Computers on the other hand I've known most of the details about since I was a 10 year old, but I was an outlier in that regard, having started at 3 and both gotten books on the subject and explanations of the insides of chips (including both prints of the cpu transistor layouts and expanations of how an ALU worked) Although the nuances of them again took good professors in college to completely understand. I'm sure if I had been allowed to explore more as a child my knowledge in those areas would have been higher, but I kept being told it was too complicated/unsafe for a child and I could learn it when I grew up.
Those never had a "focus on hardware and how code executes on it".
So far that has been material for college/university level education.
All the different Spectre security holes is proof of this.
A lot of people know how some parts work but nobody knows how everything works.
But we don't need to know all that either. Depending on what you want to do, different abstractions and simplifications are good enough. Kind of knowing how a computer works is good enough for most programmers, and for others it's enough to know that the "f" on your mobile phone brings up Facebook.
One of the things we covered in my LISP course was how to create a LISP compiler for a system, when the compiler code itself is written in LISP. The trick is to write a compiler which can interpret some basic LISP functions. Then use that to compile the other more complex LISP functions needed by the compiler (written in LISP). Then use that to compile a complete LISP compiler. Nobody really knows what's going on in the machine code for the compiler, since the code giving you the full functionality of LISP was made by a compiler which was made by a compiler.which in turn was made by a compiler which was made by hand-coding.
When I was a kid, I had fully open systems with circuit diagrams. The idea of "DRM" didn't even really exist.
Today, most kids don't even have superuser access to their phone.
That's fucked up, and we're going to be in trouble in another generation.
A government is a body of people notably ungoverned - AC
How the electoral college worked.
Damn, not knowing the essentials or basics is really endemic.
Kids are dumb as hell, who cares what they think?
That 1990 video hurt me, and something inside died a little.
99% of programmers would answer the same way so what is the point ?
This is very serious stuff I'm not surprised people who are not interested in computers don't know how they work.
I mean we've been living in our bodies for hunder of thousands of years but most of us can't tell you how they work.

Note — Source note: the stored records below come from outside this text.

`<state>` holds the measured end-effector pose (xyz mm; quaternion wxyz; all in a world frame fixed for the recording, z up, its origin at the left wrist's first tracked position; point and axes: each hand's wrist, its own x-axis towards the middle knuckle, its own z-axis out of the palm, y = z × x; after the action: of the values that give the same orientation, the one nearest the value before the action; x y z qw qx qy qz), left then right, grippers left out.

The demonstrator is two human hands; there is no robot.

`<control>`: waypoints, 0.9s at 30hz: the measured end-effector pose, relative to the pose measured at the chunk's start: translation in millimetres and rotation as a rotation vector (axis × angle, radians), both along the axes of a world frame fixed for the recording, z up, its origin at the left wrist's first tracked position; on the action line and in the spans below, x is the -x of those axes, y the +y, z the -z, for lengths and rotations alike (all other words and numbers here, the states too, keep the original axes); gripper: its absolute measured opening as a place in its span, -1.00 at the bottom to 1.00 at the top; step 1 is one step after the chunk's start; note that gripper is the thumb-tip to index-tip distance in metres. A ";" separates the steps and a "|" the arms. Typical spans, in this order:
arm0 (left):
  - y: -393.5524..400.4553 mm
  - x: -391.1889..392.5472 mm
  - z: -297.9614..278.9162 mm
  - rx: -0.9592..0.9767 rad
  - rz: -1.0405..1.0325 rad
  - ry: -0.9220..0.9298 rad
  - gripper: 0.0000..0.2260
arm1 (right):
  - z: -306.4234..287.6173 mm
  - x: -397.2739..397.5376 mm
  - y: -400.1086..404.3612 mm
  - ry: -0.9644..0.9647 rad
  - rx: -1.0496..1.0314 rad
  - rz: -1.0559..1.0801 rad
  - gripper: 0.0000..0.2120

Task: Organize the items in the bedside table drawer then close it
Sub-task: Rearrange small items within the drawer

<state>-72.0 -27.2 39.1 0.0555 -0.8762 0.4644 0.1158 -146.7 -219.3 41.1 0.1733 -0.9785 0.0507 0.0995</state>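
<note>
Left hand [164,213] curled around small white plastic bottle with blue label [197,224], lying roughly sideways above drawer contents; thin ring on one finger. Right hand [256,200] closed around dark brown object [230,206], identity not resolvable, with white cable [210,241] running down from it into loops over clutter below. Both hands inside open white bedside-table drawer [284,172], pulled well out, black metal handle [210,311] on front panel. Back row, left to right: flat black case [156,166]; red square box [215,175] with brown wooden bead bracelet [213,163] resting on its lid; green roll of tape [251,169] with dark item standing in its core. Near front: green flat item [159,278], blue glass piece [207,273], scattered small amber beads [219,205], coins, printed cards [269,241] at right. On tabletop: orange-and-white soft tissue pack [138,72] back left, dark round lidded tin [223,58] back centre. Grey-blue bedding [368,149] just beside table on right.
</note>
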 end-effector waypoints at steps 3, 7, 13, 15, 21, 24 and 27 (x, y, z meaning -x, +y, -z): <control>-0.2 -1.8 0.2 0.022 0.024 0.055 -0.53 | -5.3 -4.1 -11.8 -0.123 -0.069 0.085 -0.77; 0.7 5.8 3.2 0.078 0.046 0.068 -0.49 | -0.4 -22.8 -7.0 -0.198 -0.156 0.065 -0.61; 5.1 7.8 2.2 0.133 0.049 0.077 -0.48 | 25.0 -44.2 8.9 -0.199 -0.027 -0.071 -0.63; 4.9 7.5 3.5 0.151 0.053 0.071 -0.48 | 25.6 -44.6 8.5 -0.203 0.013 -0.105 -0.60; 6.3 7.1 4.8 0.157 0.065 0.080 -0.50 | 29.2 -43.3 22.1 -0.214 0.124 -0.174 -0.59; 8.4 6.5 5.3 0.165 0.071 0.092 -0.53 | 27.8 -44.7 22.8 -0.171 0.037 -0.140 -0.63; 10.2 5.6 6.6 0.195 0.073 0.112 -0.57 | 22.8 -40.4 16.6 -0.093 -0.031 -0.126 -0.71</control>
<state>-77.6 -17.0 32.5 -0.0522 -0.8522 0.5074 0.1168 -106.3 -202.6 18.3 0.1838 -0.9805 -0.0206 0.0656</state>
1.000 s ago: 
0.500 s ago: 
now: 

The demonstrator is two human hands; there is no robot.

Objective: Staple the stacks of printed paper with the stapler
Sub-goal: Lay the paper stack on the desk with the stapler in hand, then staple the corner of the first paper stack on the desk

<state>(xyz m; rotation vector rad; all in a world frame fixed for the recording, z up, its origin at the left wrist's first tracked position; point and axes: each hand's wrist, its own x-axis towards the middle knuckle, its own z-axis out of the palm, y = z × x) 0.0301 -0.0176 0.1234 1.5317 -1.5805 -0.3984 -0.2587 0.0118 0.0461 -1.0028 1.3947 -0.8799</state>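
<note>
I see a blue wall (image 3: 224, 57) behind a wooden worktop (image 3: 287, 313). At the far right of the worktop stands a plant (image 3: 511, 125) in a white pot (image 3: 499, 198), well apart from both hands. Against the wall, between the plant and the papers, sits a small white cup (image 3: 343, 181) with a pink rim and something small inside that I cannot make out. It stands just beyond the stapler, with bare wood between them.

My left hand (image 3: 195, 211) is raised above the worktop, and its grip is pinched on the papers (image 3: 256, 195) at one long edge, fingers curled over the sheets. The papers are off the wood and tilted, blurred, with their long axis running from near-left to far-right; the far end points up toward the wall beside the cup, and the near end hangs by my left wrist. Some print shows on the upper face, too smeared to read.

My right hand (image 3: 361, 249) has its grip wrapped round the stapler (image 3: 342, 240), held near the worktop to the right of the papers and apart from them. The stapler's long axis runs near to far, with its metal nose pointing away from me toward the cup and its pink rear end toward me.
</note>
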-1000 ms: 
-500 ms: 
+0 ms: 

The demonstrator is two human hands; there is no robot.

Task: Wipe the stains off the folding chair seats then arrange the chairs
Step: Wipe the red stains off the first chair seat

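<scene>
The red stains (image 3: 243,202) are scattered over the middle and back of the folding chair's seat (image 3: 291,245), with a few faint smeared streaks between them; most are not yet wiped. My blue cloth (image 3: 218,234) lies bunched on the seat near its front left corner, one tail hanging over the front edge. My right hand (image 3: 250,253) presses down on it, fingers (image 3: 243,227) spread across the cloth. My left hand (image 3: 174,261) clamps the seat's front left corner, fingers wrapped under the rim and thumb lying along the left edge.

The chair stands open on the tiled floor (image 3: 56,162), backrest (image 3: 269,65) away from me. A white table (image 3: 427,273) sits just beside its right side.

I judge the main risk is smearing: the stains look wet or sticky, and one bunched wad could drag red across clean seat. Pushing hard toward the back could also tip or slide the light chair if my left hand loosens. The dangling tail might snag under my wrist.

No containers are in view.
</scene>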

So there's nothing wrong here, it's been a long while since humans have understood things that are too complicated for one person to understand on her own from scratch. Thats why we have universities and such.
you start thinking about it and make up the oddest conjectures. As long as you can not or are unable to test those conjectures, it seems logical. And you start convincing other people of your logic, because you think you are correct.
Religion works the same way.
There's several Star Trek and science fiction films which outline this problem. It's possibly unavoidable as we as humans want to live mostly on the surface of an ever expanding sphere, not in the middle or bottom.